An Innovative Hybrid Wind-Solar and Battery-Supercapacitor Microgrid System—Development and Optimization

Abstract

This paper presents a methodology for the joint capacity optimization of renewable energy (RE) sources, i.e., wind and solar, and the state-of-the-art hybrid energy storage system (HESS) comprised of battery energy storage (BES) and supercapacitor (SC) storage technology, employed in a grid-connected microgrid (MG). The problem involves multiple fields, i.e., RE, battery technology, SC technology, and control theory, and requires an efficient and precise co-ordination between sub-fields to harness the full benefits, making the problem labyrinthine. The optimization problem is formulated, and it involves a variety of realistic constraints from both hybrid generation and storage, and an objective function is proposed to: 1) minimize the cost; 2) improve the reliability; and 3) curtail greenhouse gases (GHG) emissions. The complex optimization problem is solved innovatively in piecewise fashion to decrease the complexity and computational time. First, sizes of solar photovoltaic (PV) and wind turbine (WT) are determined using an innovative search algorithm, and in the second step, the size of HESS is calculated, finally the optimal solution is determined.

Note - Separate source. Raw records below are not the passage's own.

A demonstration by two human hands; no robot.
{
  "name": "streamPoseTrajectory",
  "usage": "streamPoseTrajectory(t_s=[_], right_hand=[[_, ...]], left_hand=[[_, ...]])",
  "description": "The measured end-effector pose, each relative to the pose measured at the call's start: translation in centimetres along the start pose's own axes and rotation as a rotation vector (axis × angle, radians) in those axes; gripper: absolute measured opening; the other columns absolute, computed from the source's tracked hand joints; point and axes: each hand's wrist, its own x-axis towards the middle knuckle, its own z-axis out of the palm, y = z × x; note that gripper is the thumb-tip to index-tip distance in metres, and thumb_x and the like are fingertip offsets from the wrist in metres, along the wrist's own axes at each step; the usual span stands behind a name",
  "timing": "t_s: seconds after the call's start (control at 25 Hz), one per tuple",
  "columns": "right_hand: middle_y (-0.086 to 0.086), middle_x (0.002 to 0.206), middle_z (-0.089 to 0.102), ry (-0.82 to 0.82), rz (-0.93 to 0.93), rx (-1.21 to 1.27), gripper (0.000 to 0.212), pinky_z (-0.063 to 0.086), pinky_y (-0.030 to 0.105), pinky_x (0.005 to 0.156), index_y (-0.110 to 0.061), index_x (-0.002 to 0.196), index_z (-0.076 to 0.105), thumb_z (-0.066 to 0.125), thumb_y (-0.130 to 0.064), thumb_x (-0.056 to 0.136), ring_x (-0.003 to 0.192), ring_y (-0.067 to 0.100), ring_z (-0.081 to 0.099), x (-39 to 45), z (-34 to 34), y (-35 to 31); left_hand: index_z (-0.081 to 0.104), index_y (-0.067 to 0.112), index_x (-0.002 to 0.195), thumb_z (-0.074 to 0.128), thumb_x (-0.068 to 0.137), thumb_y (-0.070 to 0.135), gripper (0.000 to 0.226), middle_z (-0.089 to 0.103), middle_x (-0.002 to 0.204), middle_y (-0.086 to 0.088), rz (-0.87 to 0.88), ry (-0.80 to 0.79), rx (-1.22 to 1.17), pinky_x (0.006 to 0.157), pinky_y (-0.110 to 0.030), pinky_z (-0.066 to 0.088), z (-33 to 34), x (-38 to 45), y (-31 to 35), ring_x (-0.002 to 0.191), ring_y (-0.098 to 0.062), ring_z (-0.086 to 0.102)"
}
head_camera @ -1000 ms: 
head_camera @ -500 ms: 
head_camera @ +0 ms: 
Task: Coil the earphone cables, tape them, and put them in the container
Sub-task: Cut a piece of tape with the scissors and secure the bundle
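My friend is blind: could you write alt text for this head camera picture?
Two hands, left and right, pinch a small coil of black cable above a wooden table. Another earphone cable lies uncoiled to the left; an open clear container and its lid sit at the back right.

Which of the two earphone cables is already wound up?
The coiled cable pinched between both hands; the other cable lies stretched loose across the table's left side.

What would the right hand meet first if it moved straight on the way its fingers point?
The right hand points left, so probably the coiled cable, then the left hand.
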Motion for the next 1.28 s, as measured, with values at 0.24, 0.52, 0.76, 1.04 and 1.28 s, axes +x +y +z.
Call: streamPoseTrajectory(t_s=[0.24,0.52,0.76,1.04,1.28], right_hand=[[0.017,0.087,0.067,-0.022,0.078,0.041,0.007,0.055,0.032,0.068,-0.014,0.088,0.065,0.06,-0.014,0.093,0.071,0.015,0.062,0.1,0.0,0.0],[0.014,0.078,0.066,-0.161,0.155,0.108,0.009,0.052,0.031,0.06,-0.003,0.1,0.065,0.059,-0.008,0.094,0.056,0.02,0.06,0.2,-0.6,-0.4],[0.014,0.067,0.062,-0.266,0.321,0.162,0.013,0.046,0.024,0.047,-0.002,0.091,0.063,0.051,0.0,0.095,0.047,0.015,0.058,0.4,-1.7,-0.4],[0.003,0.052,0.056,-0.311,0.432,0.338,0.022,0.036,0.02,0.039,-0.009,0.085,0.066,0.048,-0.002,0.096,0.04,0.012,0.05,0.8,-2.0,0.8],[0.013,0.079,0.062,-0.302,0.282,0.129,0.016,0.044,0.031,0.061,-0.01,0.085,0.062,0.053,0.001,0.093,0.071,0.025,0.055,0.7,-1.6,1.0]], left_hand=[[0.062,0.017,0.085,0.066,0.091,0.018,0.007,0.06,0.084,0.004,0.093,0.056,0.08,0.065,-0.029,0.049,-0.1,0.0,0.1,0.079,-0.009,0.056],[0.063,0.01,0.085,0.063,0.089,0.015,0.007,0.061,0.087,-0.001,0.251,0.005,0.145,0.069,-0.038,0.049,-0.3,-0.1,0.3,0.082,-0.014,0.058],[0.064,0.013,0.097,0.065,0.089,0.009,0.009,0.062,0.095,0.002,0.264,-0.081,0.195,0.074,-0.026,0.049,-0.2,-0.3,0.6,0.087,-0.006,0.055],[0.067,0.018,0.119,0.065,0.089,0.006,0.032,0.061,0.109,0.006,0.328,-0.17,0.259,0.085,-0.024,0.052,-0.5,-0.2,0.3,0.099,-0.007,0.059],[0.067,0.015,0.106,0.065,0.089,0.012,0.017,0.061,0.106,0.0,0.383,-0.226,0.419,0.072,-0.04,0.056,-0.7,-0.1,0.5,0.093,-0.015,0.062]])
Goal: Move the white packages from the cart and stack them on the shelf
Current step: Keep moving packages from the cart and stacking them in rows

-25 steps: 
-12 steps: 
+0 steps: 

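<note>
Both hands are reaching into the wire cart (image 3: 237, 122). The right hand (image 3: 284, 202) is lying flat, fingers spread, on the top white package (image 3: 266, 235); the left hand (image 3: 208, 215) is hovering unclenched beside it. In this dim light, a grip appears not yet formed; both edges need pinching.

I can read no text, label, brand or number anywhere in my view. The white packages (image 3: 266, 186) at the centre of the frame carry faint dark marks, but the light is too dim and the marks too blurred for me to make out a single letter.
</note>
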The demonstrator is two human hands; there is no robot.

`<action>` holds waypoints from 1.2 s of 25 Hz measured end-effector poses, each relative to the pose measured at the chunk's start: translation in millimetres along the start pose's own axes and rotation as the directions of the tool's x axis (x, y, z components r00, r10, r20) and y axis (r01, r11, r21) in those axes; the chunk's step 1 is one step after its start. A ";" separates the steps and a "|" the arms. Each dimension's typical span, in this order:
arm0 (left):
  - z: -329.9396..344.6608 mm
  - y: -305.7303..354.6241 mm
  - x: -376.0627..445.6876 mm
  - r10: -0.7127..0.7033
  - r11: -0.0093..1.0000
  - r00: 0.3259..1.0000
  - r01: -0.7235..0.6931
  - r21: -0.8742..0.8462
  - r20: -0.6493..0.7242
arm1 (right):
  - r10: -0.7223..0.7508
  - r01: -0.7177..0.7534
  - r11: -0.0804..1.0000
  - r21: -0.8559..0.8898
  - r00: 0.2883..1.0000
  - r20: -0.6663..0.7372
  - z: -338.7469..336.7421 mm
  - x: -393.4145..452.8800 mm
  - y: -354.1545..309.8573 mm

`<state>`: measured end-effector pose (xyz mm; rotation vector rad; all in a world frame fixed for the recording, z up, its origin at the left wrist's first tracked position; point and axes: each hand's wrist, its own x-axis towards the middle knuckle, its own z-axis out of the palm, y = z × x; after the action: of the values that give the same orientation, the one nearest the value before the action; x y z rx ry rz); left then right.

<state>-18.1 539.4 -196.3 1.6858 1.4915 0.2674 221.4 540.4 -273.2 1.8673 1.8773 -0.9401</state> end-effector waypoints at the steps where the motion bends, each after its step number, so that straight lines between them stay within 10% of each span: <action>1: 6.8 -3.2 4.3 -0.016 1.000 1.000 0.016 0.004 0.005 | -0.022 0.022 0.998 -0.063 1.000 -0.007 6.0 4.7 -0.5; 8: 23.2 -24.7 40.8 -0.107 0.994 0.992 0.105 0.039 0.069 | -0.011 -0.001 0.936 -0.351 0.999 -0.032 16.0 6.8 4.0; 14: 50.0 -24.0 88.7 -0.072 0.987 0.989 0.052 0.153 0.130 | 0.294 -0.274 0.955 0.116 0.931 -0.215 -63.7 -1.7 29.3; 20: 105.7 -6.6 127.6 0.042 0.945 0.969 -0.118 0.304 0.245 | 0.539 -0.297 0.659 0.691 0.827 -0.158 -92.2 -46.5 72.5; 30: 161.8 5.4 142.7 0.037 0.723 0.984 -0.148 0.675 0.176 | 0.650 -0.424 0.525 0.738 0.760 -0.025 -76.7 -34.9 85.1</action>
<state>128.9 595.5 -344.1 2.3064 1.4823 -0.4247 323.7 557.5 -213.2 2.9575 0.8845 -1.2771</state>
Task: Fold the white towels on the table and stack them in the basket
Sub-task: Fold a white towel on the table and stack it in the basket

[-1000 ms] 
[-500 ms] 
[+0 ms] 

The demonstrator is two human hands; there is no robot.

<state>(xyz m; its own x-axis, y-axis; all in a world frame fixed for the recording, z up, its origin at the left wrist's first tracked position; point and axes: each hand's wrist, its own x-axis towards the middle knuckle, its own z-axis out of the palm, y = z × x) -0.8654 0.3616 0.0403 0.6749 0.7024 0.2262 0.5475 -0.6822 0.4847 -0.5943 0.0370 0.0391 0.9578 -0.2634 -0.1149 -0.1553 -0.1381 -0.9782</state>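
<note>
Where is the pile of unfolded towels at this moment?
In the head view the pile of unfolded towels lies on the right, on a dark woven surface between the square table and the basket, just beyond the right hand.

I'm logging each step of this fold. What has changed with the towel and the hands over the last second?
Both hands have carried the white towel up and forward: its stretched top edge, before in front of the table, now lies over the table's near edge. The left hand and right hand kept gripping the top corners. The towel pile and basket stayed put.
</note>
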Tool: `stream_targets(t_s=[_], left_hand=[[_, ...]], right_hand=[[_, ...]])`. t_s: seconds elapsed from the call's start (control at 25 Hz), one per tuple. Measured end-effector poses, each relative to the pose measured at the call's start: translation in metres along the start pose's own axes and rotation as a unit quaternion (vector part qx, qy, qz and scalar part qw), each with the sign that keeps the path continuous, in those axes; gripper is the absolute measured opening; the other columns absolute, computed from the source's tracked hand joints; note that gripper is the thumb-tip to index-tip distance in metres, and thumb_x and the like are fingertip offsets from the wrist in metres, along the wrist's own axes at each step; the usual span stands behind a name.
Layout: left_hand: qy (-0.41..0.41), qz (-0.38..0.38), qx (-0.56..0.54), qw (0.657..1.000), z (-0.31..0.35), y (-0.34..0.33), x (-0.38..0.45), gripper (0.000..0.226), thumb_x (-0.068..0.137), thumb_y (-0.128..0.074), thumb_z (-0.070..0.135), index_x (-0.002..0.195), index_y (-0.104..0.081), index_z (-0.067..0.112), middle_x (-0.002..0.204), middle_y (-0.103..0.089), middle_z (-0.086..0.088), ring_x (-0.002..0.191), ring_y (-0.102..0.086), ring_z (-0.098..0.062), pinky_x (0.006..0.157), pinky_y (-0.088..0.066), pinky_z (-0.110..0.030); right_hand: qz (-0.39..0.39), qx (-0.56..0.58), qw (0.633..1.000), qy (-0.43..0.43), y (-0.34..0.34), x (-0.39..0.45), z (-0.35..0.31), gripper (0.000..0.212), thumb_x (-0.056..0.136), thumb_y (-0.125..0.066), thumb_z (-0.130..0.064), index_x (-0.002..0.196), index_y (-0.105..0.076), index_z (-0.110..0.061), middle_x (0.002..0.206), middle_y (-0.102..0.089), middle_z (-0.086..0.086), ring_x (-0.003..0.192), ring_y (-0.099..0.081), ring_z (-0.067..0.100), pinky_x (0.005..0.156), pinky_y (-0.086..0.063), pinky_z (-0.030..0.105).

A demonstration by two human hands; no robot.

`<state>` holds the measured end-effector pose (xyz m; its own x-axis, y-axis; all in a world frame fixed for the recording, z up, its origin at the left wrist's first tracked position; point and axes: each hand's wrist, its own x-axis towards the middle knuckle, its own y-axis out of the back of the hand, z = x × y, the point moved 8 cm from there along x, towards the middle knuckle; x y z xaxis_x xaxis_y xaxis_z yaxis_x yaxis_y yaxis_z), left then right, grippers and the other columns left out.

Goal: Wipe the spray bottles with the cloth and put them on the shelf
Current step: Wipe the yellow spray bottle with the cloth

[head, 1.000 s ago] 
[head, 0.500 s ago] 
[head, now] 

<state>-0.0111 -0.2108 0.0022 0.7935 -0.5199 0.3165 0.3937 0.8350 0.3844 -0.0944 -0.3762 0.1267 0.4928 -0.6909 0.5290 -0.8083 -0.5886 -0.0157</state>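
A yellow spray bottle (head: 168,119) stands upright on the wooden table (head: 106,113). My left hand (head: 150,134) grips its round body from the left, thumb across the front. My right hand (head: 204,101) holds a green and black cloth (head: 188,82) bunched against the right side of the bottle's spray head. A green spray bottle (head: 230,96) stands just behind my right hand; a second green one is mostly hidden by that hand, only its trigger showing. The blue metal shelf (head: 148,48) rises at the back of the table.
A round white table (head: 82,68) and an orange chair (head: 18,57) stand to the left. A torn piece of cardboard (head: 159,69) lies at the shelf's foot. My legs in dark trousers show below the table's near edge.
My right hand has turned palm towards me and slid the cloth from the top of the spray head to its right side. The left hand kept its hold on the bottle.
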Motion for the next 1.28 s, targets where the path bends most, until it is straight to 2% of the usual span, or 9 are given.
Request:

A comparison based upon cost, reliability, and GHG emissions is presented which plainly shows the effectiveness of the proposed methodology. The technique is also applied to determine the size of an MG employing PV, WT, and BES operating in grid-connected mode. And a brief cost analysis, reliability assessment, and emission reduction are given for three scenarios: 1) MG with HESS; 2) MG with BES; and 3) MG with conventional generation. It is shown that an MG with HESS is not only economical but also more reliable and has lower GHG emissions.